Having normalized tables can also greatly minimize the amount of disk space used in the implementation while making the updating very easy to do. But with normalized tables, one can be forced to use joins and aggregate functions which can sometimes be time consuming to process. An alternative to database table normalization would be to have new columns to contain redundant data as long as the trade offs involved are fully understood.
A correctly designed data model can avoid data redundancy by keeping any attribute only in the table for the entity which it describes. In case the attribute data is needed in a different perspective, then a join can be used although using a join may take time. If the join really greatly affects the performance in a negative way, then it can be eliminated by duplicating the joined data in another table.
But despite all the negative effect and impressions associate with redundant data, there is also some positive impact that redundant data may bring. Redundant data can also be useful and may even be required in order to satisfy service-level goals for performance, availability, and accessibility.
It has been shown in the different representations of the same data by data warehouses, operational data stores, and business intelligence systems that redundant data is essential in providing new information. The important thing is to know is that in some cases, when redundant data is managed well, it can give some benefits to the entire information system.
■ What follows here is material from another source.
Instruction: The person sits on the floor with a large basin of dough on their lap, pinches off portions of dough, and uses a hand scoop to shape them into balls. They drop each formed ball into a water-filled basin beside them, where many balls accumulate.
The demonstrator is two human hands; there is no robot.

In fact, data redundancy is actually a standard computer term referring to the computer storage property wherein several disk arrays typically in RAID arrays provide fault tolerance such that when some of the disks in the system fail, all or part of the data stored on the array can be recovered. The cost which is often associated with data redundancy is a reduction of disk capacity; implementations require either a duplication of the entire data set or an error-correcting code to be stored on the array.
There are many special hardware available in the market today especially designed for handling redundant data. A redundant data storage hardware can help decrease a system downtime by removing some of points of failure. Some storage arrays can provide a system with redundant power supplies, cooling units, drives, data paths, and controllers. While servers attached to the redundant data storage can include multiple connections, providing path failover capabilities.